Problem statement:
All entries below need to be written out exactly, but without their pictures.

Source data:

+-------+

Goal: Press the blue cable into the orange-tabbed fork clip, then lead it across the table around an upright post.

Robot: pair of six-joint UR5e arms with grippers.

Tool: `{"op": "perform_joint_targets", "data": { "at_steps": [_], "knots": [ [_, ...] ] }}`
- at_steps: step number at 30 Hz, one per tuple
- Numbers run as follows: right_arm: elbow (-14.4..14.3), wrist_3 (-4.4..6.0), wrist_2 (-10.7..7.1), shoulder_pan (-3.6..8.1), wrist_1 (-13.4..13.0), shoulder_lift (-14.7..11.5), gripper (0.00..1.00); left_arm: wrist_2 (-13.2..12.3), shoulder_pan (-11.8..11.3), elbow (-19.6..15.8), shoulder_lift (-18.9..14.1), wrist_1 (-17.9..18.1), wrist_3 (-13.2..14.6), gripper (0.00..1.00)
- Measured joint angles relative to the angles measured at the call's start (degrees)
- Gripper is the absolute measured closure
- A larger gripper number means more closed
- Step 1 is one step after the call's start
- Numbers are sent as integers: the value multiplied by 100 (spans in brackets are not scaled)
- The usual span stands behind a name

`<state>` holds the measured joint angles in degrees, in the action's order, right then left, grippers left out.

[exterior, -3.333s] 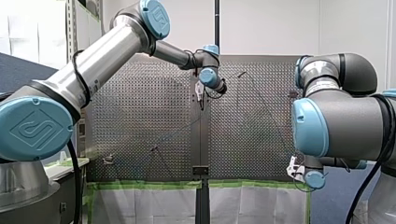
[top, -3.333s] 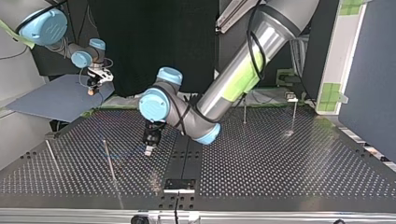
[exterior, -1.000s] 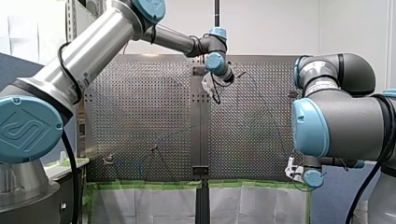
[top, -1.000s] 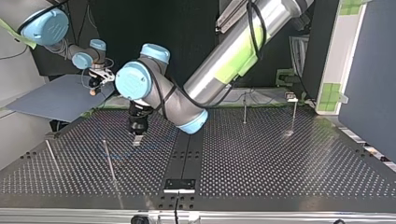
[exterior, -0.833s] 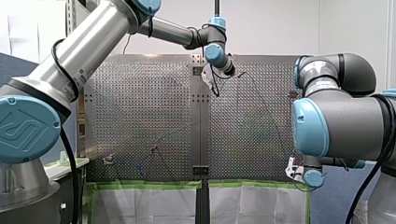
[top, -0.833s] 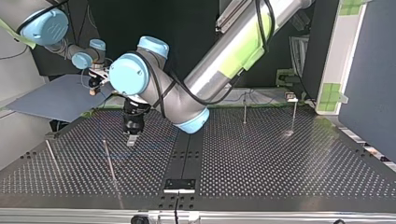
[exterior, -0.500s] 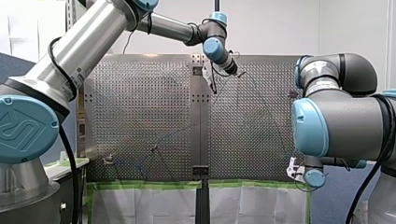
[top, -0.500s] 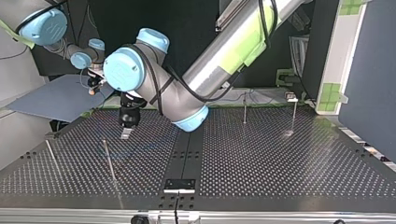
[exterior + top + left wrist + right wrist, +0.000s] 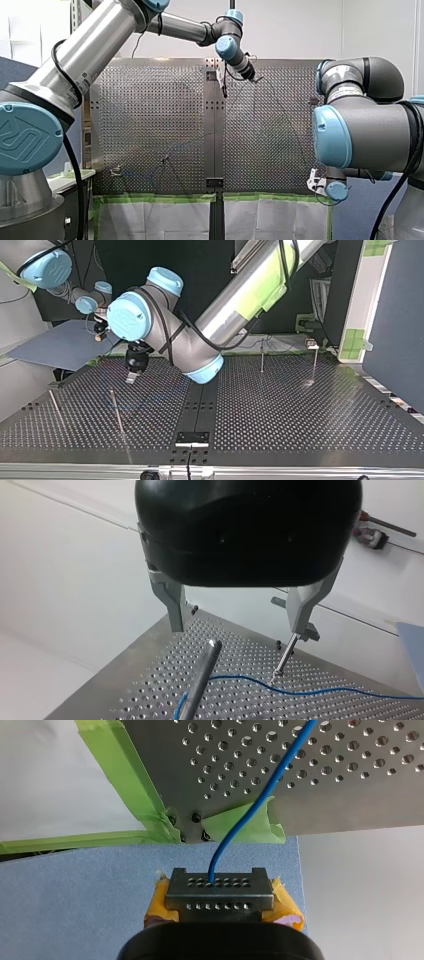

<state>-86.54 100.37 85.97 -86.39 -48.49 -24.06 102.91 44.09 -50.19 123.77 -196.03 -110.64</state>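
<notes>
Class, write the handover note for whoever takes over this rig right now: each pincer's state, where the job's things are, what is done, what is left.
Left pincer: open, empty, an upright post just ahead.
Right pincer: shut on the blue cable, off the table's taped corner.
Cable lies across the table and bends at that post's foot.
Done: cable led to the post. The fork clip does not show clearly.
Left: confirm the clip, finish the turn round the post.

Green tape (image 9: 127, 780), blue sheet (image 9: 75, 890), white wall (image 9: 290, 30)
</notes>
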Motion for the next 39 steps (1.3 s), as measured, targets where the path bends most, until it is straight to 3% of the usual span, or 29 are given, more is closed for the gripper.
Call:
{"op": "perform_joint_targets", "data": {
  "at_steps": [26, 39],
  "knots": [
    [1, 149, -53, -23, -45, 0, 100, -159, -3, 64, 0, 195, 1253, 0],
    [1, 151, -56, -26, -32, 1, 100, 349, 31, 64, -4, 66, 1895, 0]
  ]
}}
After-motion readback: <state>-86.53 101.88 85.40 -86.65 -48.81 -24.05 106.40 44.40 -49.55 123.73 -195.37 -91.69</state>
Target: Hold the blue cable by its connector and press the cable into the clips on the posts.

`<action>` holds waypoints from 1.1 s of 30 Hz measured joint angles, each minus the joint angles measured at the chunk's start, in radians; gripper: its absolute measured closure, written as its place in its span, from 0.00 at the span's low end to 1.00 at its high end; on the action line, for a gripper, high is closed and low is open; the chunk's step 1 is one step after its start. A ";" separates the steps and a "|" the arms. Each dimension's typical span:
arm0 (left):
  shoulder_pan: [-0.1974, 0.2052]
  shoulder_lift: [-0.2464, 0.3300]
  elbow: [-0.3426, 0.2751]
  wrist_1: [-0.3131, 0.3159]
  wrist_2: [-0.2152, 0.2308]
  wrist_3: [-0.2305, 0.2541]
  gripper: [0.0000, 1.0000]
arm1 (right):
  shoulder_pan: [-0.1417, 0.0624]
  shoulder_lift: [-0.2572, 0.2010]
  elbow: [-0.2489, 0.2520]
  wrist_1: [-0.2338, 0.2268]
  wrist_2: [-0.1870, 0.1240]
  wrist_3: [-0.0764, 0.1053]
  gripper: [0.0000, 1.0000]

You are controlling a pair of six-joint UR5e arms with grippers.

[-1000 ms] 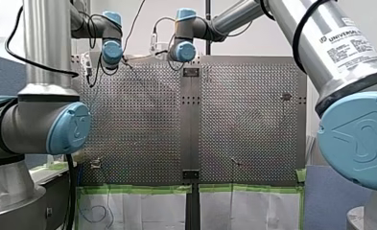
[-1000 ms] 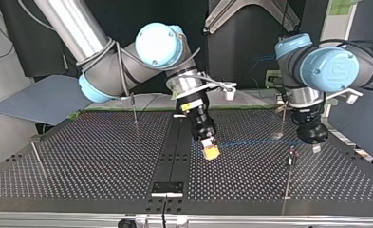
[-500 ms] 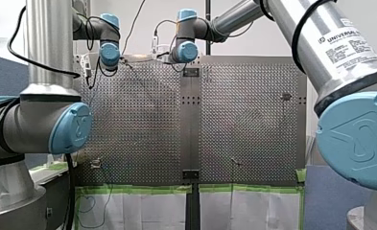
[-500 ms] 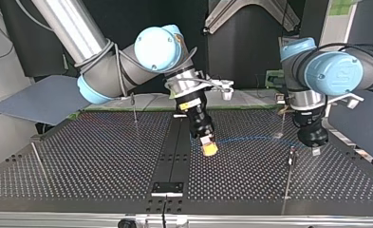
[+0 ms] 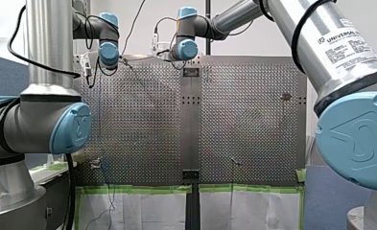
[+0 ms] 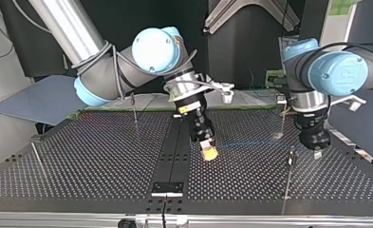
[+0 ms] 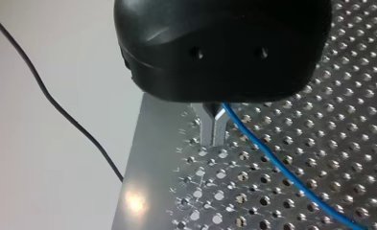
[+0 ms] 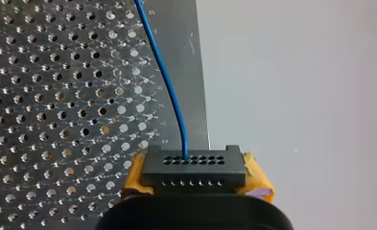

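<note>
The blue cable (image 6: 250, 143) runs low over the perforated table (image 6: 79, 161). Its black connector (image 8: 194, 166) is clamped between the yellow pads (image 8: 254, 175) of my right gripper (image 6: 209, 153). The cable passes my left gripper (image 7: 214, 129), whose hold I cannot tell. Since a second ago the grippers have edged apart, and the hanging slack has lost its loop.
</note>
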 joint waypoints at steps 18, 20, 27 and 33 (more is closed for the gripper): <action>0.023 -0.045 0.054 -0.002 0.046 -0.023 1.00 | -0.008 0.033 -0.003 0.001 -0.001 0.000 1.00; 0.026 -0.046 0.054 0.000 0.049 -0.027 1.00 | -0.012 0.034 -0.003 0.001 -0.001 0.000 1.00; 0.041 -0.071 0.063 0.028 0.085 -0.048 1.00 | -0.034 0.036 -0.003 -0.002 -0.001 0.000 1.00; 0.046 -0.094 0.085 0.065 0.108 -0.086 1.00 | -0.057 0.038 -0.006 -0.005 -0.016 0.000 1.00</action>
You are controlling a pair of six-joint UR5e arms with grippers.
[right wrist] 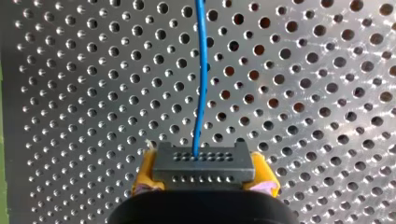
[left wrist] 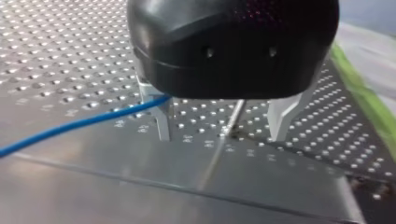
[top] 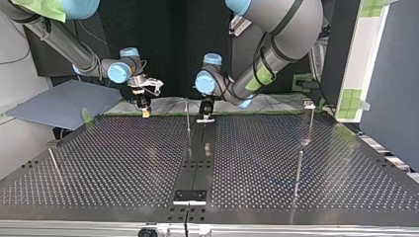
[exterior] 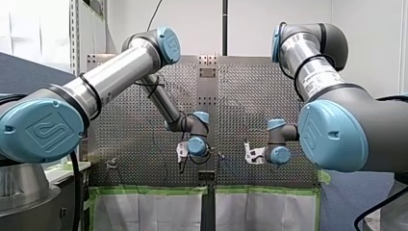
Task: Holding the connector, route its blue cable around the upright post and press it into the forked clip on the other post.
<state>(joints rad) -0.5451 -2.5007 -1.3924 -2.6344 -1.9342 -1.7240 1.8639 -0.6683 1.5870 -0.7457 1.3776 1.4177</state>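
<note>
My right gripper point(right wrist: 204, 173) has its yellow pads shut on the dark connector point(right wrist: 203, 163). The blue cable point(right wrist: 201, 79) leaves the connector's face and runs straight ahead over the perforated table. My left gripper point(left wrist: 223, 137) is open just above the plate, its pale fingers point(left wrist: 163, 123) wide apart. A thin upright post point(left wrist: 236, 114) stands between them, touching neither. The blue cable point(left wrist: 84, 122) passes beside one finger and trails away. In the top view, my right gripper point(top: 144, 109) hangs left of the post point(top: 187, 116), and my left gripper point(top: 205, 116) hangs just right of it.
A taller post point(top: 311, 121) with a small fitting on top stands at the top view's right. Another post point(top: 298, 173) stands nearer the camera, and a slanted rod point(top: 54, 163) is at the left. Green-taped sheeting point(top: 257, 104) lines the table's far edge.
</note>
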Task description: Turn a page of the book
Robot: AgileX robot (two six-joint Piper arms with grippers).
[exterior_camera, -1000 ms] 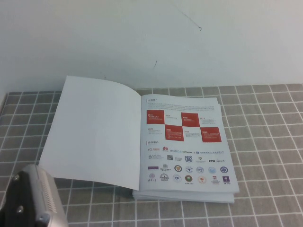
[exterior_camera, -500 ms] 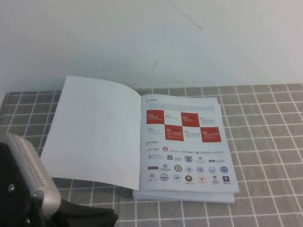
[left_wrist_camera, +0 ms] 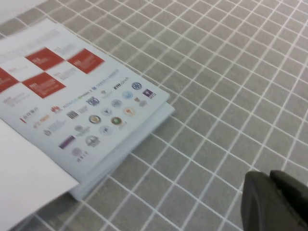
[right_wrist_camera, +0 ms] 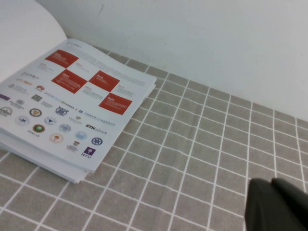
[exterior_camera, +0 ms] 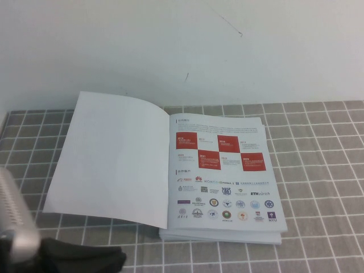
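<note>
The book (exterior_camera: 222,170) lies open on the grey checked cloth, showing the inside page with red squares and logos. The page (exterior_camera: 111,159), its cover leaf, is turned over to the left, plain white side up and slightly bowed. My left gripper (left_wrist_camera: 269,177) is shut and empty, above the cloth near the book's front corner. Its arm (exterior_camera: 14,227) shows at the bottom left of the high view. My right gripper (right_wrist_camera: 269,183) is shut and empty over the cloth to the right of the book (right_wrist_camera: 72,101), and is out of the high view.
The grey cloth (exterior_camera: 318,170) with white grid lines covers the table. A white wall (exterior_camera: 182,45) rises right behind the book. Open cloth lies to the right of and in front of the book.
My left arm has drawn back toward the bottom left corner of the high view. The white page has settled a little lower and further left.
</note>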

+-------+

Your response:
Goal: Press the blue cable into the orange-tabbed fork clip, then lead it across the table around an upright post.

Robot: pair of six-joint UR5e arms with grippers.

Tool: `{"op": "perform_joint_targets", "data": { "at_steps": [_], "knots": [ [_, ...] ] }}`
- at_steps: step number at 30 Hz, one per tuple
- Numbers run as follows: right_arm: elbow (-14.4..14.3), wrist_3 (-4.4..6.0), wrist_2 (-10.7..7.1), shoulder_pan (-3.6..8.1), wrist_1 (-13.4..13.0), shoulder_lift (-14.7..11.5), gripper (0.00..1.00); left_arm: wrist_2 (-13.2..12.3), shoulder_pan (-11.8..11.3), elbow (-19.6..15.8), shoulder_lift (-18.9..14.1), wrist_1 (-17.9..18.1), wrist_3 (-13.2..14.6), gripper (0.00..1.00)
- Measured joint angles relative to the angles measured at the call's start (degrees)
- Gripper is the absolute measured closure
- A larger gripper number means more closed
- Step 1 is one step after the call's start
- Numbers are sent as integers: the value multiplied by 100 (spans in brackets are not scaled)
- The usual span stands behind a name

`<state>` holds the measured joint angles in degrees, in the action's order, right then left, grippers left out.

[exterior, -3.333s] 
[top, -3.333s] 
[exterior, -1.000s] 
[top, -1.000s] 
[exterior, -0.833s] 
[top, -0.833s] 
[exterior, -0.500s] 
[top, -0.500s] 
[exterior + top + left wrist + right wrist, +0.000s] 

<state>-86.54 100.37 85.97 -86.39 -48.49 -24.06 102.91 44.09 -50.19 123.77 -196.03 -110.64</state>
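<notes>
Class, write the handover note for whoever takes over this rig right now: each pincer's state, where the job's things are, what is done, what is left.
Left pincer: open, empty, an upright post just ahead.
Right pincer: shut on the blue cable, off the table's taped corner.
Cable lies across the table and bends at that post's foot.
Done: cable led to the post. The fork clip does not show clearly.
Left: confirm the clip, finish the turn round the post.

Green tape (image 9: 127, 780), blue sheet (image 9: 75, 890), white wall (image 9: 290, 30)
</notes>
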Motion for the next 39 steps (1.3 s), as measured, targets where the path bends most, until it is straight to 3% of the usual span, or 29 are given, more is closed for the gripper.
Call:
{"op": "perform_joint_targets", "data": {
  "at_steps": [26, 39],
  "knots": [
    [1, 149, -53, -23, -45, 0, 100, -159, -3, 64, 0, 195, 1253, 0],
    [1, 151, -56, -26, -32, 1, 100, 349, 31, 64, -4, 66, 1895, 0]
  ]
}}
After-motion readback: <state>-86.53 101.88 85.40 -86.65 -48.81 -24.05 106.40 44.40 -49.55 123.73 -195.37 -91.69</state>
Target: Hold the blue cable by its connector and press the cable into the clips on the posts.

`<action>` holds waypoints from 1.1 s of 30 Hz measured joint angles, each minus the joint angles measured at the chunk's start, in radians; gripper: its absolute measured closure, written as its place in its span, from 0.00 at the span's low end to 1.00 at its high end; on the action line, for a gripper, high is closed and low is open; the chunk's step 1 is one step after its start. A ";" separates the steps and a "|" the arms. Each dimension's typical span:
arm0 (left):
  shoulder_pan: [-0.1974, 0.2052]
  shoulder_lift: [-0.2464, 0.3300]
  elbow: [-0.3426, 0.2751]
  wrist_1: [-0.3131, 0.3159]
  wrist_2: [-0.2152, 0.2308]
  wrist_3: [-0.2305, 0.2541]
  gripper: [0.0000, 1.0000]
arm1 (right):
  shoulder_pan: [-0.1417, 0.0624]
  shoulder_lift: [-0.2572, 0.2010]
  elbow: [-0.2489, 0.2520]
  wrist_1: [-0.2338, 0.2268]
  wrist_2: [-0.1870, 0.1240]
  wrist_3: [-0.0764, 0.1053]
  gripper: [0.0000, 1.0000]

You are controlling a pair of six-joint UR5e arms with grippers.

[-1000 ms] 
[-1000 ms] 
[-500 ms] 
[-500 ms] 
[+0 ms] 
[+0 ms] 
[+0 ms] 
[+0 ms] 

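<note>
The blue cable (image 6: 250, 143) runs low over the perforated table (image 6: 79, 161). Its black connector (image 8: 194, 166) is clamped between the yellow pads (image 8: 254, 175) of my right gripper (image 6: 209, 153). The cable passes my left gripper (image 7: 214, 129), whose hold I cannot tell. Since a second ago the grippers have edged apart, and the hanging slack has lost its loop.
</note>
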 joint waypoints at steps 18, 20, 27 and 33 (more is closed for the gripper): <action>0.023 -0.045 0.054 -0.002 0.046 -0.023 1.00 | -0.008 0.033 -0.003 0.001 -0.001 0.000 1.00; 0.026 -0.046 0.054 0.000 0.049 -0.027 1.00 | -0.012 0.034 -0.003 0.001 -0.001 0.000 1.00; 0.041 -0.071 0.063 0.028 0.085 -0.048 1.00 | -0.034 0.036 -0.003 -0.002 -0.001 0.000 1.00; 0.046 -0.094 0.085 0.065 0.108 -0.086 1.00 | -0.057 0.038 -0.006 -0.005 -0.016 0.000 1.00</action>
You are controlling a pair of six-joint UR5e arms with grippers.
[right wrist] 
[left wrist] 
[top] 
[exterior] 
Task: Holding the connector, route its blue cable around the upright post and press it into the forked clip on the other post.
<state>(joints rad) -0.5451 -2.5007 -1.3924 -2.6344 -1.9342 -1.7240 1.8639 -0.6683 1.5870 -0.7457 1.3776 1.4177</state>
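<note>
My right gripper point(right wrist: 204, 173) has its yellow pads shut on the dark connector point(right wrist: 203, 163). The blue cable point(right wrist: 201, 79) leaves the connector's face and runs straight ahead over the perforated table. My left gripper point(left wrist: 223, 137) is open just above the plate, its pale fingers point(left wrist: 163, 123) wide apart. A thin upright post point(left wrist: 236, 114) stands between them, touching neither. The blue cable point(left wrist: 84, 122) passes beside one finger and trails away. In the top view, my right gripper point(top: 144, 109) hangs left of the post point(top: 187, 116), and my left gripper point(top: 205, 116) hangs just right of it.
A taller post point(top: 311, 121) with a small fitting on top stands at the top view's right. Another post point(top: 298, 173) stands nearer the camera, and a slanted rod point(top: 54, 163) is at the left. Green-taped sheeting point(top: 257, 104) lines the table's far edge.
</note>
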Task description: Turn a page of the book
Robot: AgileX robot (two six-joint Piper arms with grippers).
[exterior_camera, -1000 ms] 
[exterior_camera, -500 ms] 
[left_wrist_camera, +0 ms] 
[right_wrist_camera, +0 ms] 
[exterior_camera, +0 ms] 
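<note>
The book (exterior_camera: 222,170) lies open on the grey checked cloth, showing the inside page with red squares and logos. The page (exterior_camera: 111,159), its cover leaf, is turned over to the left, plain white side up and slightly bowed. My left gripper (left_wrist_camera: 269,177) is shut and empty, above the cloth near the book's front corner. Its arm (exterior_camera: 14,227) shows at the bottom left of the high view. My right gripper (right_wrist_camera: 269,183) is shut and empty over the cloth to the right of the book (right_wrist_camera: 72,101), and is out of the high view.
The grey cloth (exterior_camera: 318,170) with white grid lines covers the table. A white wall (exterior_camera: 182,45) rises right behind the book. Open cloth lies to the right of and in front of the book.
My left arm has drawn back toward the bottom left corner of the high view. The white page has settled a little lower and further left.
</note>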

No additional output is expected.